Pour ce type de scène, les metteurs font souvent référence à la mythologie hindoue, en s’inspirant ainsi très souvent du
céléèbre couple Radha et Krishna, métaphore éternelle de la passion. Les séquences de chanson et de danse qui font allusion
à ce couple divin sont innombrables dans le cinéma hindi depuis le début: il s’agit soit d’un recours à une scène de rêve où
les personnages principaux font semblant d’être les amants mythiques, soit d’une scène de fête communale qui récrée l’ambiance festive associée avec le couple mythique (ce qui se fait couramment dans presque chaque quartier lors des festivals
comme Holi), soit de références au couple divin toujours. Le duo y prend souvent l’allure d’un duel car l’histoire d’amour de
Radha et Krishna comporte des épisodes explosifs! Le film Lagaan comporte une telle séquence de fête où les personnages
principaux, jouant les rôles du couple légendaire, se lancent dans une série de répliques: la chanson et sa mise en image
sont à la fois badines et sensuelles. L’héroïne se plaint, en fait, du caractère inconstant de son amant qui charme toutes les
gopis (prétendante). La chanson entière prend la forme, en fait, d’une petite querelle entre amoureux.
La notion de «faire la cour» ou «d’amour courtois» n’existe pas car le mariage est estimé être un devoir social et familial,
une des étapes essentielles dans la vie: l’amour et la compatibilité y sont secondaires. Ainsi, on est censé non pas épouser
une personne mais de s’allier à une famille entière, et par conséquent, les enjeux de l’alliance sont bien différents: on a beau
s’entendre parfaitement avec son époux ou son épouse, si l’on n’arrive pas à se faire accepter par sa famille, le reste de sa
vie pourrait facilement se passer avec de grandes difficultés.

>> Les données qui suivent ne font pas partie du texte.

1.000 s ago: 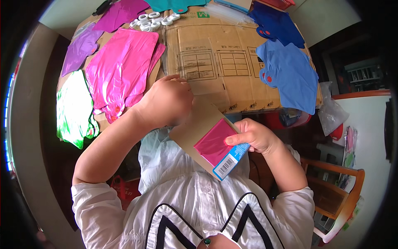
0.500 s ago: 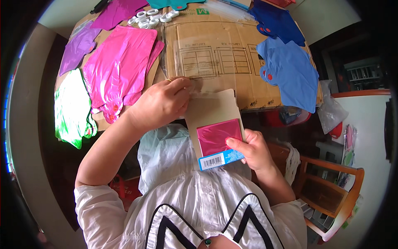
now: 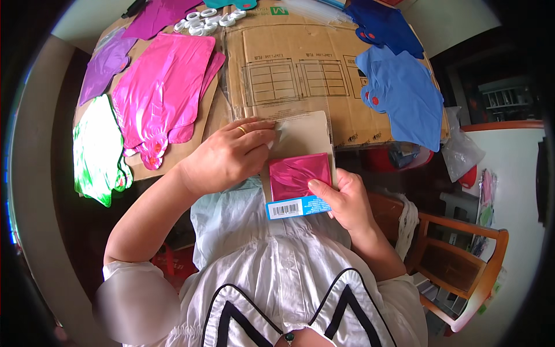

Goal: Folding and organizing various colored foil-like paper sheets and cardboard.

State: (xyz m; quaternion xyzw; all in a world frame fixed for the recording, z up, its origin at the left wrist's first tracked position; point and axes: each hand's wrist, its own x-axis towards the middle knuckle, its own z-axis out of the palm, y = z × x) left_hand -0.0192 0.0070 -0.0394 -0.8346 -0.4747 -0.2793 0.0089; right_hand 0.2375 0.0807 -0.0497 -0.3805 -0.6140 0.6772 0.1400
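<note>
Right at the near edge of the table, just above the person's lap, a flat cardboard-backed packet (image 3: pixel 303 165) is held between both hands; its upper part is plain beige card, its lower part shows a folded magenta foil balloon (image 3: pixel 296 175) under clear wrap, and a blue label strip (image 3: pixel 296 207) with a barcode runs along the bottom. The right hand (image 3: pixel 342 199) is closed on the packet's lower right corner, thumb pressed flat on the magenta foil and the other fingers tucked behind the card. The left hand (image 3: pixel 228 156), a gold ring on one finger, is curled over the packet's upper left edge, its fingertips pinching at the top of the card; whether they have hold of the clear wrap or the card itself cannot be told. Beyond the packet lies a flattened brown cardboard box (image 3: pixel 289 63) covering the table. On it to the left rest a large pink foil balloon (image 3: pixel 162 81), a purple one (image 3: pixel 104 63) and a green and white one (image 3: pixel 95 153); to the right lie light blue foil balloons (image 3: pixel 402 95) with dark blue ones (image 3: pixel 381 23) farther back. A cluster of small white plastic rings (image 3: pixel 208 17) sits near the far edge. A wooden chair (image 3: pixel 457 266) stands at the person's right.
</note>
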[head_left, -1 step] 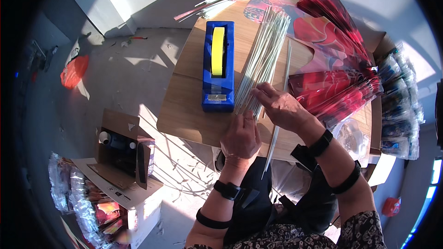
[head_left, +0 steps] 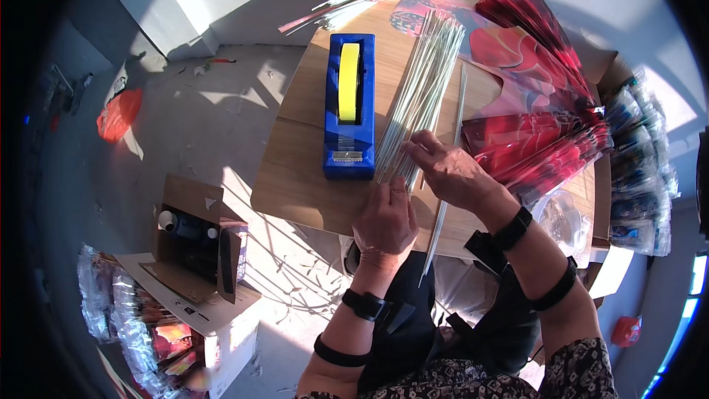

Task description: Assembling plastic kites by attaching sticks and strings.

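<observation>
Watching remotely, I see pale thin rods (head_left: 430, 66) lying on the wooden table (head_left: 295, 170), right of the blue tape dispenser (head_left: 350, 140). The left hand (head_left: 386, 218) curls at their lower ends, the right hand (head_left: 453, 172) is half-curled over them; I cannot tell whether either grips any.

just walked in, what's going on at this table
A person has both bare hands at the near end of a loose pile of thin pale sticks on a wooden table. The left hand and right hand are close together there; whether either grips a stick is hard to tell. A blue tape dispenser stands left of the pile, and red printed sheets lie to the right. A few separate sticks poke over the near edge.
</observation>
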Available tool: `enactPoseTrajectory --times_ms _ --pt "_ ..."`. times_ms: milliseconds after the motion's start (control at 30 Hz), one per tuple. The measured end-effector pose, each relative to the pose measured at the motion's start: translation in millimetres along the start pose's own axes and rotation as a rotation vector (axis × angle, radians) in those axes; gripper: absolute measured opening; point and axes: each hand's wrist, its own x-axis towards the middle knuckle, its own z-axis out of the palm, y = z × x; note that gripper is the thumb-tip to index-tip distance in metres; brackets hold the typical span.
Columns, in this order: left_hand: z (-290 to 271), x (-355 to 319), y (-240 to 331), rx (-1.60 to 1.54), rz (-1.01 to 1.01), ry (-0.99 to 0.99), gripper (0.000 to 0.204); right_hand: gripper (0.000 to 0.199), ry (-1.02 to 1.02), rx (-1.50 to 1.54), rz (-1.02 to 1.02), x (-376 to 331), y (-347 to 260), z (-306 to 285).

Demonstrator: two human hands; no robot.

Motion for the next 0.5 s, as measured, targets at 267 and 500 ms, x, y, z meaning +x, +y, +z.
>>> enactPoseTrajectory --times_ms 267,500 --pt "1.5 4.6 -1.8 0.022 0.001 -0.017 0.022 0.047 -0.038 -0.001 0.062 5.7 7.3 2.9" --pt "2.0 4.4 -3.0 0.022 0.010 -0.016 0.024 0.050 -0.066 -0.028 0.048 7.5 7.6 0.2"
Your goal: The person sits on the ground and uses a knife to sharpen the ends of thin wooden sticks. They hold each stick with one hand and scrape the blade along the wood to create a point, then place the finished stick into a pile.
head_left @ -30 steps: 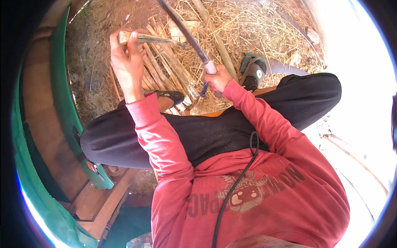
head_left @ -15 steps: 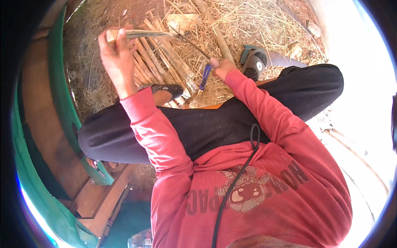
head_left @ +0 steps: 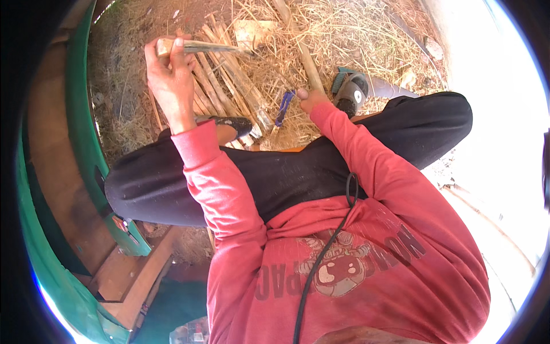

Dans cette optique sociétale, et surtout compte tenu de sa pratique de ne jamais mettre en cause le statu quo sociétal, la
tendance du cinéma hindi à vouer obéissance à l’amour comme à l’état idéal qu’il faut atteindre ne pourrait-elle pas se voir
comme une déviance flagrante, en fait la seule qu’il se permette? La toute puissance de l’amour entre homme et femme est
évoquée dans presque toutes les chansons, sa primauté dans la vie de l’individu y est aussi révendiquée sans cesse.
Si l’on tentait de compiler un recueil des chansons d’amour du cinéma hindi, on y trouverait sans doute des descriptions
soigneusement esquissées, des invocations sublimes de toutes les nuances de ce rasa; des preuves incontestables de l’obsession nationale, avec la liberté (car il s’agit bien d’une forme de liberté) qui lui est socialement et moralement interdite:
celle de la passion.
90% des séquences chantées font allusion à l’amour sentimental. A la différence de la société occidentale, l’Inde n’a
aucun mode d’expression socialement visible de l’amour entre un homme et une femme. Les films ont surmonté cette limite
sévère en ayant recours au fantasme à travers des séquences de chansons et de danses. D’ailleurs, en raison des restrictions
écrasantes de la société et des religions en Inde, l’amour entre l’homme et la femme dépend fortement du fantasme ou de la
rêverie. Le cinéma imite tout simplement la vie.